Ameaça de bomba nos EUA

Reprodução

encrenqueiro

 

 

 

 

 

 

 

 

 

 

 

 

 

 

 

 

Um “trote” custou um ano de prisão a um jovem do interior de São Paulo em 2014. Francisco Fernando Cruz aceitou um desafio de colegas na internet e enviou um e-mail com uma falsa ameaça de bomba em um avião da TAM Linhas Aéreas (atual Latam), que partiria de Miami para Brasília. Ele mandou a mensagem de dois computadores: de uma faculdade e do apartamento onde morava, ambos na cidade de Montclair, em Nova Jersey.

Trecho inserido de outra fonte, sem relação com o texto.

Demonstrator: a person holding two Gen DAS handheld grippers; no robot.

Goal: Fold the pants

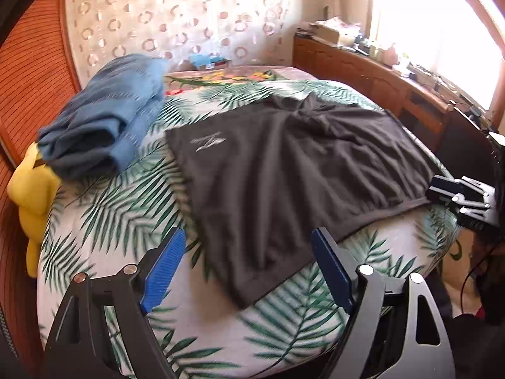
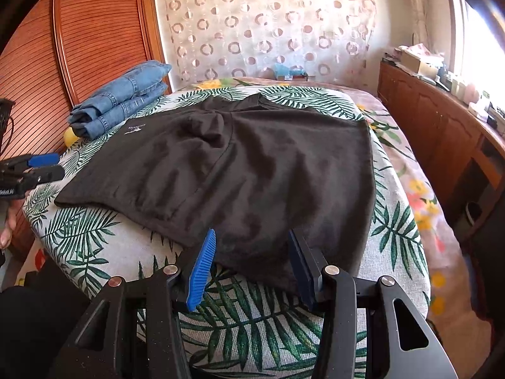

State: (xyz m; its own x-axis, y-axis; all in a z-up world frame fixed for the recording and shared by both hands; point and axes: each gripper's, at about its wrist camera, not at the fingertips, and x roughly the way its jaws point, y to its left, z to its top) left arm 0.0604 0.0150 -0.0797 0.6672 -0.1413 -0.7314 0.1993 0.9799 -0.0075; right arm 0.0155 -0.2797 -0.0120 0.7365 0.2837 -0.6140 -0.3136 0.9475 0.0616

No dia em que deveria voltar a Sorocaba para renovar seu visto, ele foi abordado, teve sua bagagem revistada e foi detido. Francisco foi preso no aeroporto de Miami no dia 9 de janeiro de 2014, dentro do avião que o traria de volta ao Brasil depois de passar um ano e meio estudando e trabalhando em Nova York. Ele lembra que foi um susto ser abordado por uma equipe tão grande. “Eu estava sentado na minha poltrona quando vi uns dez agentes do FBI, da CIA e da polícia de Miami entrando no avião. Na hora, pensei: ‘nossa, deve ter alguém muito perigoso aqui dentro’. E no fim, era eu”, relatou ao G1 na época.

Nos meses seguintes, ele passou por penitenciárias de três estados americanos e dividiu cela com até 60 presos estrangeiros. Ao retornar ao Brasil, foi acompanhado por dois agentes de segurança no voo e foi proibido de retornar aos EUA por um período de dez anos.